Reports from TechCrunch suggest that Facebook is interested in buying the drone manufacturer for $60 million and would begin by building 11,000 Solara 60 aircraft to provide internet access in Africa.

Titan Aerospace, a private company with research and development facilities in New Mexico, unveiled its Solara 50 and Solara 60 unmanned aerial vehicles last year, marketing them as extremely cheap alternatives to satellites.

The craft can be launched at night powered by an internal battery and once airborne use solar panels embedded into their 160-foot long wingspan to power them. The aircraft have a mission range of over 4 million kilometres and operate at an altitude of 65,000 feet.

This places them well above commercial airliners flying at around 30,000 feet, as well as regulated air-space in the US (the FAA’s jurisdiction goes up to 60,000 feet) while the high altitude also means that they are out of reach of turbulence, sitting in a calm atmospheric area known as the tropopause.

Speaking to Fortune magazine last year, Titan Aerospace chief electrical engineer Dustin Sanders said that the company wanted to create a “single-million-dollar-per-aircraft platform” as opposed to the billions involved in launching a satellite.

“The operation cost is almost nothing,” said Sanders “You're paying some dude to watch the payload and make sure the aircraft doesn't do anything stupid."

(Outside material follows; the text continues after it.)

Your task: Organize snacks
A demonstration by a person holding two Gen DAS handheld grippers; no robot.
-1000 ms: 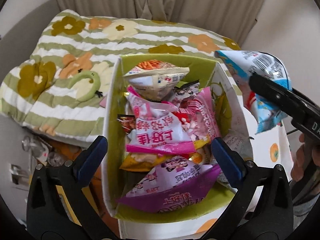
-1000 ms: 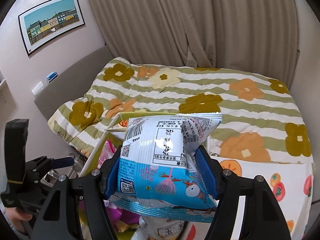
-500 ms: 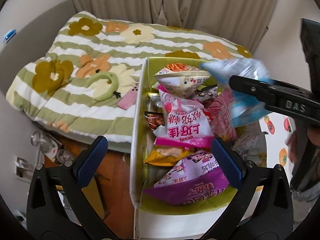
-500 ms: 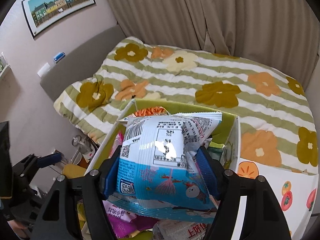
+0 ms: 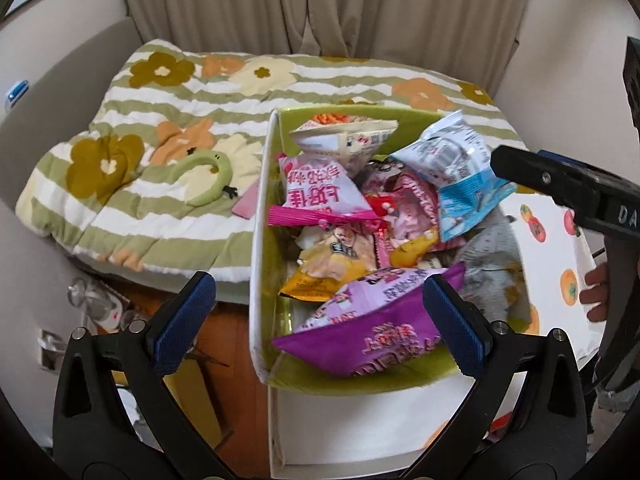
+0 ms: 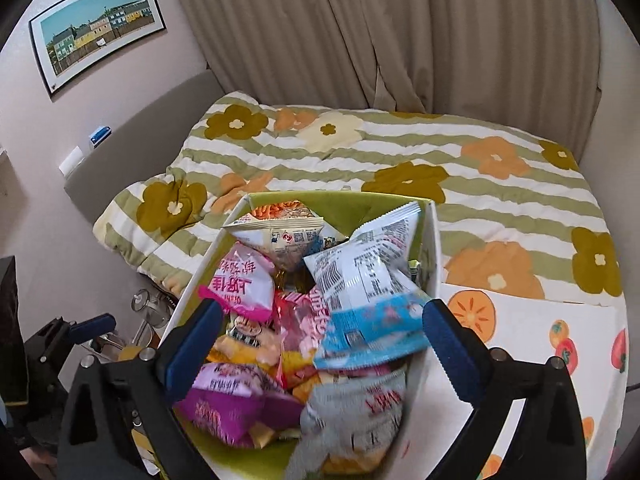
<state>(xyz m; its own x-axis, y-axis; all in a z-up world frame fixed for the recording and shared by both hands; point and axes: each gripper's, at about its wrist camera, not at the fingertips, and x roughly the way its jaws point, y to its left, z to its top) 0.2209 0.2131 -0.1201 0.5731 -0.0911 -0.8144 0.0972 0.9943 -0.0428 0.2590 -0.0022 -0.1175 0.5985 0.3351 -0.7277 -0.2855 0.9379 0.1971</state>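
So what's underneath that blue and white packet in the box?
The blue and white packet lies atop the pile in the box, over pink wrappers and partly a grey packet. What is directly beneath it, deeper down, is covered.

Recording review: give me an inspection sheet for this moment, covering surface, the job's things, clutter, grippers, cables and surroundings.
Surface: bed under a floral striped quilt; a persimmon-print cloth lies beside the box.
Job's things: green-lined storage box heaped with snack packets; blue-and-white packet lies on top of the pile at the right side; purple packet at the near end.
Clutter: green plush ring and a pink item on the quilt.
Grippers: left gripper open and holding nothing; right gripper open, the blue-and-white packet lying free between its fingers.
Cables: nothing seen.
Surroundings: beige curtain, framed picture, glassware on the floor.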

If Facebook does follow through on this acquisition it would put them into direct competition with Google’s own ‘Project Loon’, a similar initiative that aims to provide internet via a network of high-altitude weather balloons.

The Solara 50 drone.
The Solara 50 drone.

Both Facebook and Google’s projects have been criticized in the past for disguising commercial goals as altruism. Microsoft founder Bill Gates was among those who spoke out, noting last year in an interview with Businessweek that “when a kid gets diarrhea, no, there’s no website that relieves that.”

Facebook’s interest in providing even slow internet to new parts of the world would also complement its recent acquisition of WhatsApp, a simple mobile messaging service that uses relatively small amounts of data to replace SMS and MMS text messaging.

While a ‘drone project’ might sound like a significant development for Zuckerberg’s social network, it’s worth remembering that the price being mooted for Titan Aerospace ($60 million) is a fraction of what the company paid for WhatsApp ($19 billion).